Ouagadougou, 2 févr. 2021 (AIB) – A l’occasion des 50 ans de la journée mondiale des zones humides, le Burkina Faso a exhorté mardi, les acteurs «à une prise de conscience» pour leur «sauvegarde» et «à des actions plus concertées pour renforcer leur préservation».

 A l’occasion du cinquantième anniversaire de la journée mondiale des zones humides, le ministre burkinabè en charge de l’Environnement, Siméon Sawadogo a déploré ce mardi, «la dégradation des zones humides marqué par un impact immédiat et plus sévère sur la ressource eau et la résilience des populations riveraines».

Il a donc exhorté «les acteurs à tous les niveaux à une prise de conscience plus accrue sur l’urgence à sauvegarder les zones humides et à des actions plus concertées pour renforcer leur préservation».

«Le Burkina Faso attend également des partenaires au développement un accompagnement plus accru pour la conservation et l’utilisation durable de ces infrastructures vertes qui sont hautement vitales pour nos populations», a-t-il affirmé.

Ce 2 février 2021 marque le cinquantième anniversaire de l’adoption le 2 février 1971, de la Convention sur les zones humides, dans la ville iranienne de Ramsar, pour la conservation et l’utilisation durable des zones humines.

Le thème de ce cinquantenaire «Zones humides et eau», vise selon le ministre Sawadogo, à «mettre en évidence la contribution des zones humides à l’accès et à la qualité de l’eau douce sur notre planète».

«Les écosystèmes des zones humides sont les ressources premières d’où sont issus l’eau et tous ses avantages pour les êtres humains.
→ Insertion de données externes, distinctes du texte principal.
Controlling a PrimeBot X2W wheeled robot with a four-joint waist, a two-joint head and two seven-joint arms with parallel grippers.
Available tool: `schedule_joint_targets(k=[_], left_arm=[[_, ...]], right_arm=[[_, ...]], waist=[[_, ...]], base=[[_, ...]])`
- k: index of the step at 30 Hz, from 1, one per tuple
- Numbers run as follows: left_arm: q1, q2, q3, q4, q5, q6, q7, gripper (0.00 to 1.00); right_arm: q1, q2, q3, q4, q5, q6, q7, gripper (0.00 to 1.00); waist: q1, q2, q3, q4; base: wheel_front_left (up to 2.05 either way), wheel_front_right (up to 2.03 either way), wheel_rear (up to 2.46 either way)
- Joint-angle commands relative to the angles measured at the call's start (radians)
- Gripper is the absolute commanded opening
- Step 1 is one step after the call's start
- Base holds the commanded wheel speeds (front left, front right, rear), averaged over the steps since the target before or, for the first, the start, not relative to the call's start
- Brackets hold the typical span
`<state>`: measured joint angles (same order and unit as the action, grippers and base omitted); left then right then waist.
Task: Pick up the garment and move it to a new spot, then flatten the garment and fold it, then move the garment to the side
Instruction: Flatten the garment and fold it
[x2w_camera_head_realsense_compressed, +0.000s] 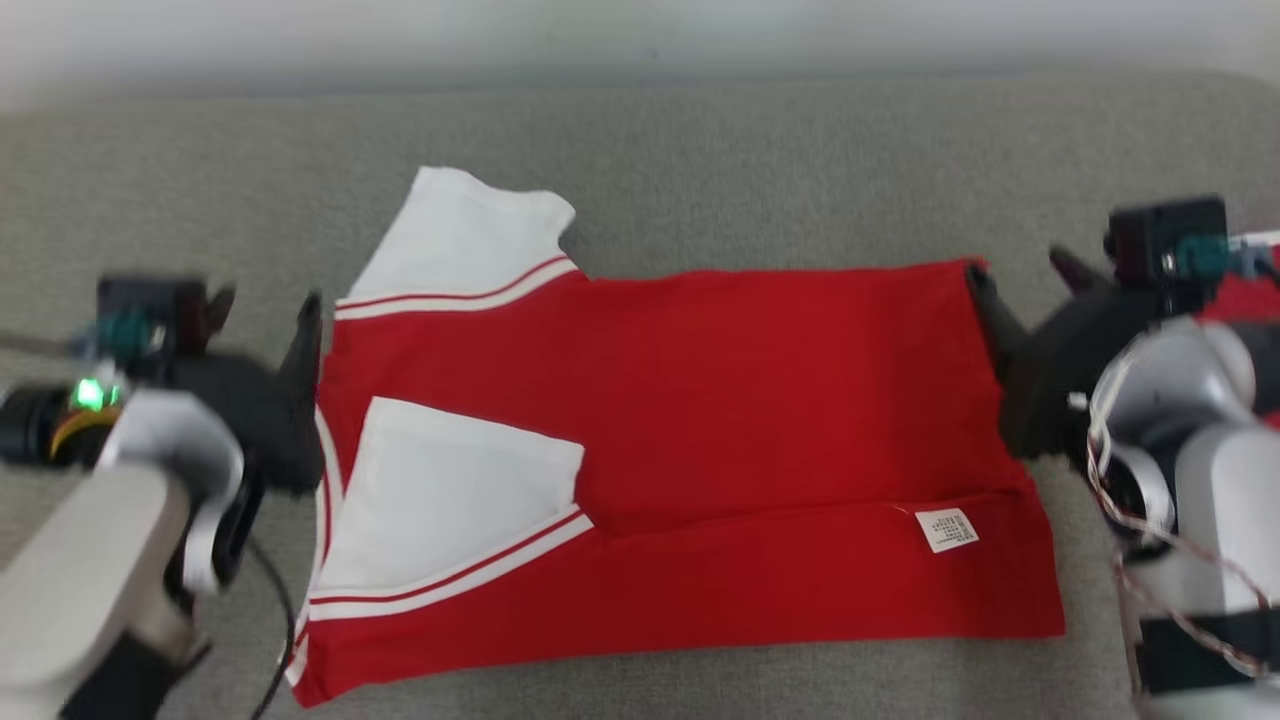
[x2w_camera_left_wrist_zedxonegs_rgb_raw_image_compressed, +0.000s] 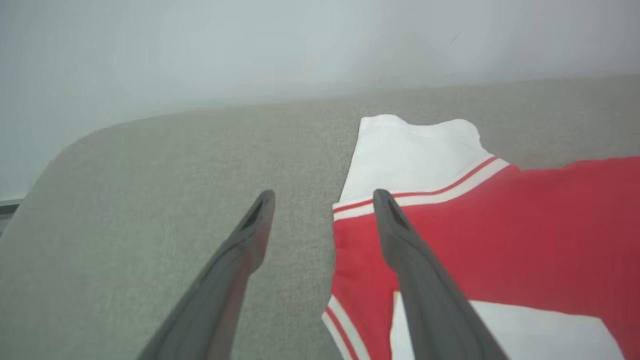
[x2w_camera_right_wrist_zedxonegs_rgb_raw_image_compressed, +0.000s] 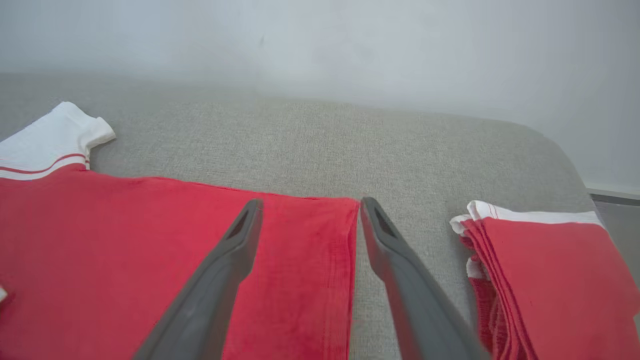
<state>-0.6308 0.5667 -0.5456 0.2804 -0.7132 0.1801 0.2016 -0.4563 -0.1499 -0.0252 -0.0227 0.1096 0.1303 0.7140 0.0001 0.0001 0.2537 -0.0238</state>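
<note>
The garment (x2w_camera_head_realsense_compressed: 760, 400) is a red shirt with white sleeves, spread sideways on the grey padded surface (x2w_camera_head_realsense_compressed: 700, 160). Its near long edge is folded over, one white sleeve (x2w_camera_head_realsense_compressed: 450, 500) lies on the red body, and a small label (x2w_camera_head_realsense_compressed: 945, 530) faces up. My left gripper (x2w_camera_head_realsense_compressed: 265, 320) is open at the collar-side edge; in the left wrist view the left gripper (x2w_camera_left_wrist_zedxonegs_rgb_raw_image_compressed: 324, 197) straddles the edge of the garment (x2w_camera_left_wrist_zedxonegs_rgb_raw_image_compressed: 525, 225). My right gripper (x2w_camera_head_realsense_compressed: 1030, 285) is open at the hem corner; in the right wrist view the right gripper (x2w_camera_right_wrist_zedxonegs_rgb_raw_image_compressed: 311, 205) straddles the hem of the garment (x2w_camera_right_wrist_zedxonegs_rgb_raw_image_compressed: 125, 240). Neither holds cloth.
A stack of folded red and white garments (x2w_camera_right_wrist_zedxonegs_rgb_raw_image_compressed: 550, 280) lies on the surface just right of my right gripper, and a strip of this stack (x2w_camera_head_realsense_compressed: 1245, 295) peeks out behind the right arm. A pale wall (x2w_camera_right_wrist_zedxonegs_rgb_raw_image_compressed: 350, 45) rises behind the surface, whose rounded corners (x2w_camera_left_wrist_zedxonegs_rgb_raw_image_compressed: 75, 145) drop off.
</note>
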Motion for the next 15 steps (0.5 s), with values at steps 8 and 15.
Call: schedule_joint_targets(k=[8,15], left_arm=[[-0.323,-0.049,-0.055,0.245,0.081,-0.107,0.039,1.0],[-0.486,-0.07,-0.054,0.384,0.085,-0.139,0.082,1.0]], right_arm=[[-0.261,-0.05,0.175,0.129,0.018,0.001,-0.057,1.0],[-0.372,-0.07,0.222,0.147,0.037,0.001,-0.081,1.0]], waist=[[-0.0001,-0.0001,0.219,-0.105],[-0.0001,-0.0001,0.323,-0.145]], base=[[0.0,0.0,0.0],[0.0,0.0,0.0]])
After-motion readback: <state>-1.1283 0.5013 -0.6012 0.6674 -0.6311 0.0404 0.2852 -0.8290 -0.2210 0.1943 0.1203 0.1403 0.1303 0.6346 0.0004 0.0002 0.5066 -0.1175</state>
Ils sont un élément vital du cycle de l’eau. Aussi, leur protection devient-elle un impératif pour la survie de l’humanité», a-t-il indiqué.

Le Burkina Faso a ratifié la Convention de Ramsar, le 27 Octobre 1990 et s’est doté en février 2014, d’une Politique Nationale sur les Zones Humides (PNZH) assortie d’un Plan d’Action National pour la gestion durable des Zones Humides (PAZH) avec une vision pour 2025.

Cette vision selon le ministre, est d’amener «les écosystèmes des zones humides et leurs périphéries» à être «des espaces conservés, viables et durablement gérés»

Cela permettra «de fournir des biens et services nécessaires à la lutte contre la pauvreté aux niveaux local et national, et de contribuer à la conservation de la diversité biologique mondiale», a-t-il poursuivi.

Pour la période 2016-2030, le gouvernement a également adopté un Programme National de Gestion Intégrée des Ressources en Eau (PN-GIRE) dont l’objectif stratégique est de contribuer durablement à la satisfaction des besoins en eau douce des usagers et des écosystèmes aquatiques, a indiqué le ministre Sawadogo.